Dans sa déclaration officielle, l’exécutif malien insiste sur la solidité de ses liens avec le Royaume du Maroc, qualifiés à la fois d’historiques et de stratégiques. La tenue prochaine, à Bamako, de la Commission mixte de coopération entre les deux pays, attendue avant la fin de l’année 2026, est d’ailleurs présentée comme une étape clé pour renforcer ce partenariat bilatéral.
Les autorités maliennes ont, dans la même dynamique, salué la vision du souverain marocain, Mohammed VI, tout en mettant en avant l’appui constant du Maroc aux efforts de stabilisation du Mali. Cet appui est perçu comme un levier important dans la préservation de l’intégrité territoriale et de l’unité nationale, sous la conduite du président de la Transition, le général Assimi Goïta.

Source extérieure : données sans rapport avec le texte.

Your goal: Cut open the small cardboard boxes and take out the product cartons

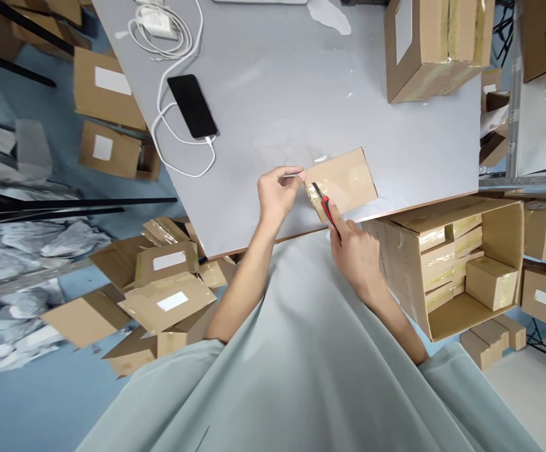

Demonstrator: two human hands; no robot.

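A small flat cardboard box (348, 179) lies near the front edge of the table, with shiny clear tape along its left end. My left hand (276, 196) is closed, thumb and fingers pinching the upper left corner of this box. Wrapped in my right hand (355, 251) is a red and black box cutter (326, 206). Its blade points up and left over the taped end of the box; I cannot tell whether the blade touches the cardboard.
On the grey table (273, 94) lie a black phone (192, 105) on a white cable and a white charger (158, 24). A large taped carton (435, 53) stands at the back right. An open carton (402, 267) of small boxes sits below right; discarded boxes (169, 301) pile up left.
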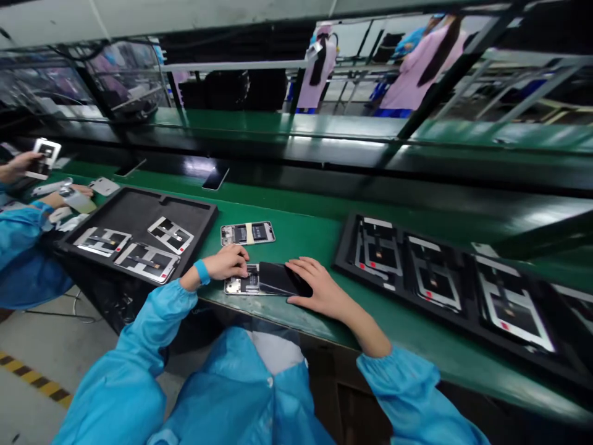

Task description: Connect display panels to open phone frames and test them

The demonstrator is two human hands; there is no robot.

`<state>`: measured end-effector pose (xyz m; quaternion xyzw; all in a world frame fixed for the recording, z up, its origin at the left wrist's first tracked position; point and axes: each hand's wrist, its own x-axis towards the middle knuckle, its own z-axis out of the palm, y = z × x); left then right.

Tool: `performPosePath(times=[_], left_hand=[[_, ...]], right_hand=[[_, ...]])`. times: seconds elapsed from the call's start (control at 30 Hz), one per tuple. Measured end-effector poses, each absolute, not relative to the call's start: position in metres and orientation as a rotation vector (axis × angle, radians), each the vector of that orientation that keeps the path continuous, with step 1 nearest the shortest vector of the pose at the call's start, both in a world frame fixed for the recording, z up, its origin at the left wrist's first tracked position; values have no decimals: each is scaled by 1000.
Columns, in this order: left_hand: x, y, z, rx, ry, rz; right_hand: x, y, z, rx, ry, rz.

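Note:
An opened smartphone body lies near the bench's front edge, with its battery and inner parts partly bare. Over its right half a black phone screen rests at a tilt. My right hand grips that screen at its right end, thumb along the near edge and fingers along the far one. With curled fingertips, my left hand presses into the open left part of the body; whatever those fingers pinch is hidden. Just behind, a second opened phone body has a pale strip across its battery.
A black foam tray with several screen parts stands left. Another long black tray of screen parts stands right. Behind lies a dark phone. At far left, a co-worker's hand holds a white-framed panel.

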<state>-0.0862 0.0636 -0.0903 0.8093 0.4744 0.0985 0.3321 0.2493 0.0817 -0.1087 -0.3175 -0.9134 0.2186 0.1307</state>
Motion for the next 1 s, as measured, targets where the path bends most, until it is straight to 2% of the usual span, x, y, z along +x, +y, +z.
performPosePath(times=[0.1, 0.3, 0.43, 0.6, 0.77, 1.0], left_hand=[[-82, 57, -85, 2087, 1264, 302], [-61, 14, -52, 1985, 1115, 996], [-63, -9, -31, 1902, 1203, 1181], [-129, -5, -17, 1746, 1546, 1083], [-234, 25, -3, 1287, 2115, 964], [-303, 52, -22, 1291, 2231, 812]], right_hand=[[251, 83, -108, -896, -2570, 671], [230, 72, -82, -868, -2335, 877], [174, 67, -57, -787, -2279, 1204], [111, 74, -44, -674, -2206, 1773], [100, 87, -56, -701, -2007, 1703], [154, 90, -83, -949, -2004, 1562]])
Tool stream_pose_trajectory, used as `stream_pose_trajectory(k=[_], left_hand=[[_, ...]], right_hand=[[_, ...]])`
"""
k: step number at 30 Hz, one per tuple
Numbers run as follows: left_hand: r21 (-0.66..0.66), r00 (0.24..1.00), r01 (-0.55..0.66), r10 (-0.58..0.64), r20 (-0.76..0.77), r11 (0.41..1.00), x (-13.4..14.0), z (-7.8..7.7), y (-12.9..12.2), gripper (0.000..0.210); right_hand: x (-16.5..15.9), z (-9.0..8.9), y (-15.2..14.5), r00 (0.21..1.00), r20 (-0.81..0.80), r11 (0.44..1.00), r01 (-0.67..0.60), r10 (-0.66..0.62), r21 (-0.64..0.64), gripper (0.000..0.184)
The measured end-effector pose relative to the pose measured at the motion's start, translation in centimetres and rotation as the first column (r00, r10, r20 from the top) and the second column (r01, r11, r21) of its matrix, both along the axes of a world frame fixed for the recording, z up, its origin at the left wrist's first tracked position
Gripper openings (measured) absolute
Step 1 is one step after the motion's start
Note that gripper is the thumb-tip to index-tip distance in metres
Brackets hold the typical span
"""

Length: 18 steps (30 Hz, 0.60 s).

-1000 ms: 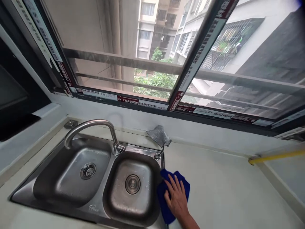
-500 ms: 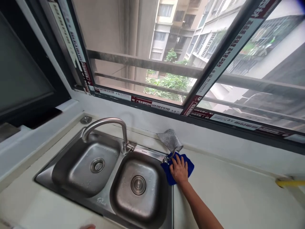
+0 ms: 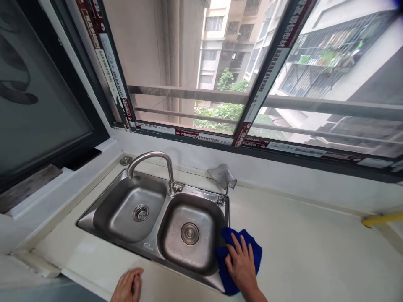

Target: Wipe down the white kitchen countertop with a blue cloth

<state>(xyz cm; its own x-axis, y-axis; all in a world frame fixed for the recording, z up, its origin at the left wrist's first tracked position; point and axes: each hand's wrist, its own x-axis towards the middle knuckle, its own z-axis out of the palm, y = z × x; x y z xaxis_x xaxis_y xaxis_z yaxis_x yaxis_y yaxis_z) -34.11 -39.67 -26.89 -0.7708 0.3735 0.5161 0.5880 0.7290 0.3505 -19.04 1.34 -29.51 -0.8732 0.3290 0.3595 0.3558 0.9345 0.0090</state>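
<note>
My right hand (image 3: 242, 262) presses a bunched blue cloth (image 3: 227, 279) onto the right rim of the steel sink (image 3: 151, 247) and the counter beside it. Its fingers are spread over the cloth and hold it down. At the counter's front edge, left of the right bowl, my left hand (image 3: 127, 286) rests with its fingers curled in and nothing visible in them. The sink has two bowls, each with a drain in its floor. Between them at the back rises a curved faucet (image 3: 151, 154), its spout over the left bowl.
A soap dispenser (image 3: 221, 201) stands at the sink's back right corner, near a silvery foil-like piece (image 3: 222, 175) against the wall. A pale counter (image 3: 308, 247) extends right toward a yellow pipe (image 3: 379, 220). Behind is a dark-framed window (image 3: 201, 141).
My right hand has slid the cloth toward me along the sink's right rim, away from the dispenser. My left hand has come further into view. The camera view has shifted.
</note>
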Motion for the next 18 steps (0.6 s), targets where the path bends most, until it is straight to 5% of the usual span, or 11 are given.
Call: stream_pose_trajectory(k=[9, 12, 18], left_hand=[[0.004, 0.999, 0.038, -0.038, 0.008, 0.999, -0.4, -0.6, -0.1, 0.024], [0.000, 0.998, 0.037, -0.037, 0.043, 0.999, -0.3, -0.6, 0.0, 0.023], [-0.021, 0.997, 0.038, -0.036, 0.064, 0.999, -0.3, -0.5, 0.2, 0.020]], right_hand=[[9.8, -0.8, -4.6, 0.973, 0.114, 0.977, -0.208, 0.202, 0.047, 0.044], [8.4, 0.2, -3.6, 0.971, 0.123, 0.979, -0.206, 0.205, -0.009, 0.041], [0.1, 1.5, 2.0, 0.993, 0.100, 0.989, -0.048, 0.063, -0.139, 0.029]])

Sur le dossier sensible du Sahara, Bamako affirme désormais une ligne claire : soutenir les initiatives portées par les Nations Unies, notamment à travers l’action de l’Envoyé personnel du Secrétaire général et les résolutions du Conseil de sécurité, dont la résolution 2797 adoptée en 2025. Le gouvernement malien va plus loin en apportant son appui explicite au plan d’autonomie proposé par Rabat, qu’il considère comme « la seule base sérieuse et crédible » pour parvenir à une solution durable.
Ce repositionnement marque un tournant diplomatique majeur. Il traduit une volonté assumée de Bamako de s’aligner sur une approche pragmatique du conflit saharien, tout en consolidant ses alliances stratégiques dans un contexte régional en mutation.